Using the records below, filter out every line that lacks "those" and copy the rest.

Data items:
'''
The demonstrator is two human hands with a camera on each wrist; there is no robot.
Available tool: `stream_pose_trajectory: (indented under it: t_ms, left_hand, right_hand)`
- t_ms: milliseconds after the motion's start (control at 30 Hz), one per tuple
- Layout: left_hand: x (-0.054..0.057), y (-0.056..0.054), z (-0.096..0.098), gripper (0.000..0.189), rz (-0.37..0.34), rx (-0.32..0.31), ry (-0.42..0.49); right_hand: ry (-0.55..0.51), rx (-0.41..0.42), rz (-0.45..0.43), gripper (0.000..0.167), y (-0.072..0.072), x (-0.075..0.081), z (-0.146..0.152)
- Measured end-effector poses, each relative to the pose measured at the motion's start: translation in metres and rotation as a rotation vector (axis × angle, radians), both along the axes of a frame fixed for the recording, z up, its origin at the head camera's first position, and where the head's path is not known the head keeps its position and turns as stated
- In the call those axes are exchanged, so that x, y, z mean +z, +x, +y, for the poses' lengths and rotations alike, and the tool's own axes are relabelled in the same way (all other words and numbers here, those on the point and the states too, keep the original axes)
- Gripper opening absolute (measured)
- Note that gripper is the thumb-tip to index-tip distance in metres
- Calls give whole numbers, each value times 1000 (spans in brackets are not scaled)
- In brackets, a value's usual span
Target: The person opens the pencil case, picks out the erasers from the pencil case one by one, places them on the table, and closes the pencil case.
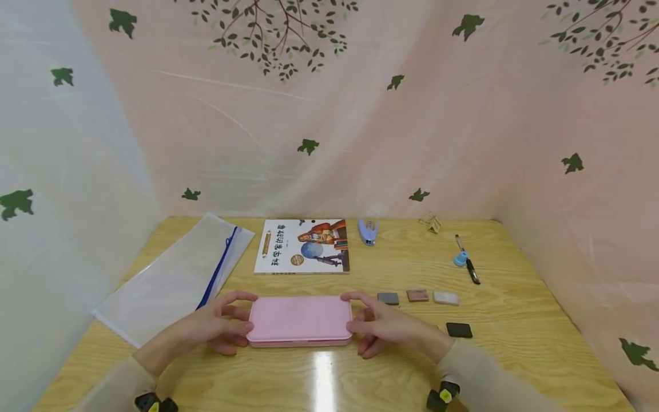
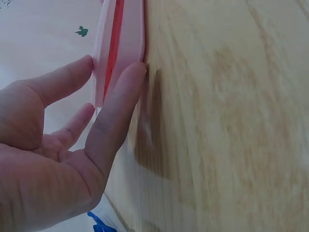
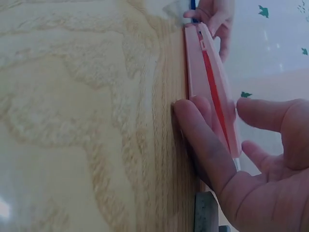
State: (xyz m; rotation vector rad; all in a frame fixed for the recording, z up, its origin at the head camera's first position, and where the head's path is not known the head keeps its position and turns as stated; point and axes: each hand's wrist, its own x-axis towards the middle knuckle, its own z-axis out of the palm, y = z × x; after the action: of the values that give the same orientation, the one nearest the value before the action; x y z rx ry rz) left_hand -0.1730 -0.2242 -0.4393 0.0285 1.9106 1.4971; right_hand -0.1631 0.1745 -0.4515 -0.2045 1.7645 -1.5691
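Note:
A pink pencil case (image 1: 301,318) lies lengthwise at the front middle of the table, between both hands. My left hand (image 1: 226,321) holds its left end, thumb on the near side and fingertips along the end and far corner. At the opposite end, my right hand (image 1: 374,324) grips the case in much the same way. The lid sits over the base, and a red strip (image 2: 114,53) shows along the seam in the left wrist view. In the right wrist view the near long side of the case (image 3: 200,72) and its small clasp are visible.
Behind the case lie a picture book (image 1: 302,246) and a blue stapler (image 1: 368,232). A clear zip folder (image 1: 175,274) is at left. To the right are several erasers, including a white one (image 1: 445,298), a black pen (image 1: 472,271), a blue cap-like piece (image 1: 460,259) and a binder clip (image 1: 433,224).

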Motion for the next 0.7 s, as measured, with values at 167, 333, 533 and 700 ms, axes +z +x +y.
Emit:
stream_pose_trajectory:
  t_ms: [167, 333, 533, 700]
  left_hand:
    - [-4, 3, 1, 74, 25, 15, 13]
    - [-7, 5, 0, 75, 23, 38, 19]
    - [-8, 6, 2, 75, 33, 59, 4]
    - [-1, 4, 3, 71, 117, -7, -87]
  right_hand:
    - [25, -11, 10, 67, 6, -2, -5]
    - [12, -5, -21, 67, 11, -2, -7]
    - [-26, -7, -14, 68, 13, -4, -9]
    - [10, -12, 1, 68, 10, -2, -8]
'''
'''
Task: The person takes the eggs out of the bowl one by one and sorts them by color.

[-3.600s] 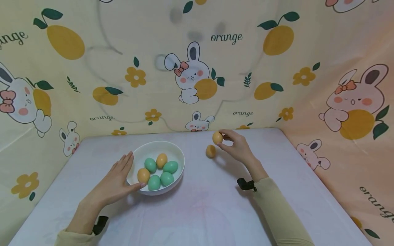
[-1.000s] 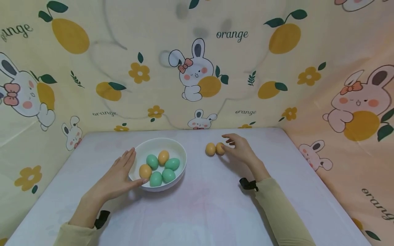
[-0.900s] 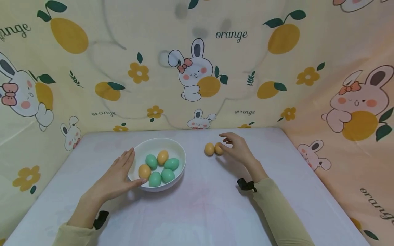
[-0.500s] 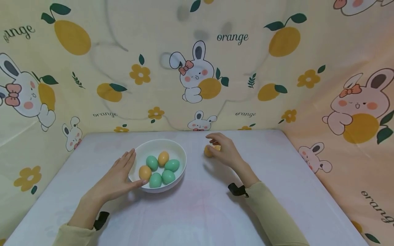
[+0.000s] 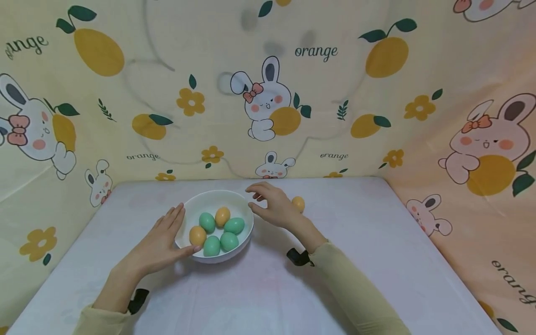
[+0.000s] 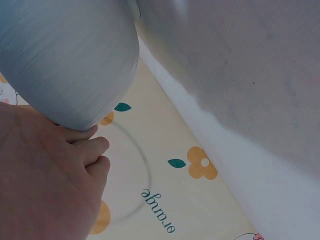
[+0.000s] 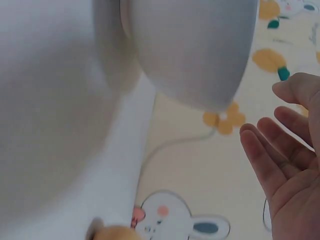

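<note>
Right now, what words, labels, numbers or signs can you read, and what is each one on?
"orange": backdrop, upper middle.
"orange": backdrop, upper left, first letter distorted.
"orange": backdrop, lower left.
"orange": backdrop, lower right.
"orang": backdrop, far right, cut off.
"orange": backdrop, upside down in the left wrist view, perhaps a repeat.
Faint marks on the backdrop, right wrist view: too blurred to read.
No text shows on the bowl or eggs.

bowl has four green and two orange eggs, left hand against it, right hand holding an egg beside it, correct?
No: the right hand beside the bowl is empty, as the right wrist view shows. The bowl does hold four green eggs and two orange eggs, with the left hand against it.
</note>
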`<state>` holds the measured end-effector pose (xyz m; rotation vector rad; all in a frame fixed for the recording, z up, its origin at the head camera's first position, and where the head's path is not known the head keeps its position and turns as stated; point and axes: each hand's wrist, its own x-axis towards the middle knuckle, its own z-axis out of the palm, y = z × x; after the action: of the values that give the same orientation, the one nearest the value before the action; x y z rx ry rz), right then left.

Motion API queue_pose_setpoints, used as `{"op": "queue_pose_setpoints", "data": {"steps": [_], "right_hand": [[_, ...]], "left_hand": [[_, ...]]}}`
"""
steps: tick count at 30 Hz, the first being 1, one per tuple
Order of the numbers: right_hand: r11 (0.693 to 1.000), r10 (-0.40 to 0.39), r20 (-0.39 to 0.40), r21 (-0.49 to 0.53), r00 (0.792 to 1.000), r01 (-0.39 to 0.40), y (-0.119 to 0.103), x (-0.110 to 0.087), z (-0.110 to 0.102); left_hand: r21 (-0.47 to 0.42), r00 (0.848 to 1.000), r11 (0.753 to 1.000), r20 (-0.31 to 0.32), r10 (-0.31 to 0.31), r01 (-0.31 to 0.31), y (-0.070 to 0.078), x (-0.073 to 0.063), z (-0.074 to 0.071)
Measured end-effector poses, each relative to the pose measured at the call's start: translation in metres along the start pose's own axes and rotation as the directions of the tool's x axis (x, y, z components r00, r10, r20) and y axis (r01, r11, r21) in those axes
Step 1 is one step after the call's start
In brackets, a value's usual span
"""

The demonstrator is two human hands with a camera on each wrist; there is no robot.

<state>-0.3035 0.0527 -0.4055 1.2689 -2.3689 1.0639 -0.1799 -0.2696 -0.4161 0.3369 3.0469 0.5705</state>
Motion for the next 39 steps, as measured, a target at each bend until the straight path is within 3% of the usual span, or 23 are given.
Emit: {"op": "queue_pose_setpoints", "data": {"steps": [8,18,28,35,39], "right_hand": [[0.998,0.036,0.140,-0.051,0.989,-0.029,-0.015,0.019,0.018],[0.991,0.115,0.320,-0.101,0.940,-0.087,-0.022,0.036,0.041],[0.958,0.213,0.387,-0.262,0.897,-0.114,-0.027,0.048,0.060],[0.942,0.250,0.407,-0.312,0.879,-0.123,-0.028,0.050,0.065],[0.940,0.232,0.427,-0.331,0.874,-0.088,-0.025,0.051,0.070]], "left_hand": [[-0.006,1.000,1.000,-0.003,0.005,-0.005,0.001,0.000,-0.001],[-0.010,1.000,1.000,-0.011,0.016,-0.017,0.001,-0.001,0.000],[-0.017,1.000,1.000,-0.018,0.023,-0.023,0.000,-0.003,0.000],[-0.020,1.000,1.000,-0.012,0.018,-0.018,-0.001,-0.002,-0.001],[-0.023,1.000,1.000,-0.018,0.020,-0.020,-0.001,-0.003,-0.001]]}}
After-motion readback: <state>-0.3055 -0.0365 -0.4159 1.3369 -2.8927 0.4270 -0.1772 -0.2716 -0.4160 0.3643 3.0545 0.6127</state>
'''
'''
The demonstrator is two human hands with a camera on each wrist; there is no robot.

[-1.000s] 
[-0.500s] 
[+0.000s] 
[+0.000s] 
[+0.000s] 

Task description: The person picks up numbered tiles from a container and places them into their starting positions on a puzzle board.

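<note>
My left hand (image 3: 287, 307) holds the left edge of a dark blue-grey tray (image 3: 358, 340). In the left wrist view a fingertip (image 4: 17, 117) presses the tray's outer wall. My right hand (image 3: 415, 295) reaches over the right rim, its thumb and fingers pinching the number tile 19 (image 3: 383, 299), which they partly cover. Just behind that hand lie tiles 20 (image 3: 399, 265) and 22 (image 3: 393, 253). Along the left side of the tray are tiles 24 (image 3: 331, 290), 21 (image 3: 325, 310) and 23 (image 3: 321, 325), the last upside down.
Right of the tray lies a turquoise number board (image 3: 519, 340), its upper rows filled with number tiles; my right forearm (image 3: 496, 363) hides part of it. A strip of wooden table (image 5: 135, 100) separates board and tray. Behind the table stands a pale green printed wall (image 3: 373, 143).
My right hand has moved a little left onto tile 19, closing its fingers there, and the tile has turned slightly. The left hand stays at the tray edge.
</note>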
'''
** Result below **
- In the call those axes are exchanged, so that x, y, z mean +z, +x, +y, for the poses' lengths and rotations alike, and the tool's own axes are relabelled in the same way (all other words and numbers here, those on the point and the states too, keep the original axes)
Measured end-effector poses, each relative to the pose measured at the call's start: translation in metres along the start pose's own axes and rotation as the directions of the tool's x axis (x, y, z components r00, r10, r20) and y axis (r01, r11, r21) in those axes

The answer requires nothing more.